■ WHAT IS REQUIRED: Reproduce all of the data exactly. Images are not to appear in the reply.

AVAILABLE DATA Start Marker

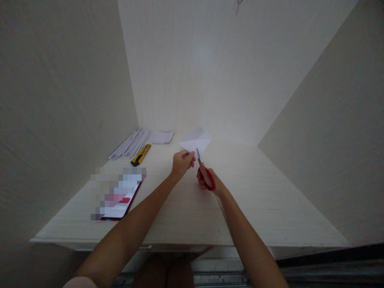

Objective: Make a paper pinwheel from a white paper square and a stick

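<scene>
A pale wooden desk [255, 208] fills the corner between three light walls, its front edge running across the lower part of the view. On its left part lies a phone [120, 198], flat, with its screen up and blurred beyond reading. Behind the phone, toward the back left corner, rests a bundle of folded white paper strips [130, 144], fanned out side by side, with a small flat white sheet [161, 137] just beside them on the right. A yellow and black utility knife [141, 155] lies at a slant just in front of the strips, between them and the phone.

Near the middle of the desk, the folded white paper [195, 140] is held up off the surface; it looks like a kite-shaped or triangular fold with a crease down its middle, pale against the wall behind. The left hand [182, 162] pinches its lower corner between closed fingers. The right hand [207, 179] grips red-handled scissors [204, 168], fingers through the loops, the short blades pointing up and meeting the paper's lower edge just beside the left fingertips. Whether the blades are parted cannot be told. Nothing lies between the hands and the paper.
</scene>
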A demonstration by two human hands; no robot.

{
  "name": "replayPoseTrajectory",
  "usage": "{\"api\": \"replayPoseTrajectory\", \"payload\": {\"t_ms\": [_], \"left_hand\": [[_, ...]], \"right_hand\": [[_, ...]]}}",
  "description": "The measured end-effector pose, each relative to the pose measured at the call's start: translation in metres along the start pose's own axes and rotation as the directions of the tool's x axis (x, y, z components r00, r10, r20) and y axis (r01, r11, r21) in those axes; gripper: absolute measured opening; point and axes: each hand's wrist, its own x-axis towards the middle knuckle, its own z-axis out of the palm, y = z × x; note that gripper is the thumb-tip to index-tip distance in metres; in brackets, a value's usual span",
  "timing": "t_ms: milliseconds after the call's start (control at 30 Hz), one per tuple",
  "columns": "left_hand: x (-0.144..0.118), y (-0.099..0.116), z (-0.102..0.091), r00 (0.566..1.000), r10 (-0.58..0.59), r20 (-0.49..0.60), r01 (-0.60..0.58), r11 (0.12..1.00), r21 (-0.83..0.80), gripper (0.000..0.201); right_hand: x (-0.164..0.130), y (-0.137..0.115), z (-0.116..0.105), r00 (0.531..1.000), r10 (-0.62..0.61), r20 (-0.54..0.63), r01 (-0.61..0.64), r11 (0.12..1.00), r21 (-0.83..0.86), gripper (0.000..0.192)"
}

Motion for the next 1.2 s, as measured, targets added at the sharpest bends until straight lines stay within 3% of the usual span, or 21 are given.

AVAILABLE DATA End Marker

■ OUTPUT:
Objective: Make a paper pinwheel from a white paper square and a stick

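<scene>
A pale wooden desk [255, 208] fills the corner between three light walls, its front edge running across the lower part of the view. On its left part lies a phone [120, 198], flat, with its screen up and blurred beyond reading. Behind the phone, toward the back left corner, rests a bundle of folded white paper strips [130, 144], fanned out side by side, with a small flat white sheet [161, 137] just beside them on the right. A yellow and black utility knife [141, 155] lies at a slant just in front of the strips, between them and the phone.

Near the middle of the desk, the folded white paper [195, 140] is held up off the surface; it looks like a kite-shaped or triangular fold with a crease down its middle, pale against the wall behind. The left hand [182, 162] pinches its lower corner between closed fingers. The right hand [207, 179] grips red-handled scissors [204, 168], fingers through the loops, the short blades pointing up and meeting the paper's lower edge just beside the left fingertips. Whether the blades are parted cannot be told. Nothing lies between the hands and the paper.
</scene>
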A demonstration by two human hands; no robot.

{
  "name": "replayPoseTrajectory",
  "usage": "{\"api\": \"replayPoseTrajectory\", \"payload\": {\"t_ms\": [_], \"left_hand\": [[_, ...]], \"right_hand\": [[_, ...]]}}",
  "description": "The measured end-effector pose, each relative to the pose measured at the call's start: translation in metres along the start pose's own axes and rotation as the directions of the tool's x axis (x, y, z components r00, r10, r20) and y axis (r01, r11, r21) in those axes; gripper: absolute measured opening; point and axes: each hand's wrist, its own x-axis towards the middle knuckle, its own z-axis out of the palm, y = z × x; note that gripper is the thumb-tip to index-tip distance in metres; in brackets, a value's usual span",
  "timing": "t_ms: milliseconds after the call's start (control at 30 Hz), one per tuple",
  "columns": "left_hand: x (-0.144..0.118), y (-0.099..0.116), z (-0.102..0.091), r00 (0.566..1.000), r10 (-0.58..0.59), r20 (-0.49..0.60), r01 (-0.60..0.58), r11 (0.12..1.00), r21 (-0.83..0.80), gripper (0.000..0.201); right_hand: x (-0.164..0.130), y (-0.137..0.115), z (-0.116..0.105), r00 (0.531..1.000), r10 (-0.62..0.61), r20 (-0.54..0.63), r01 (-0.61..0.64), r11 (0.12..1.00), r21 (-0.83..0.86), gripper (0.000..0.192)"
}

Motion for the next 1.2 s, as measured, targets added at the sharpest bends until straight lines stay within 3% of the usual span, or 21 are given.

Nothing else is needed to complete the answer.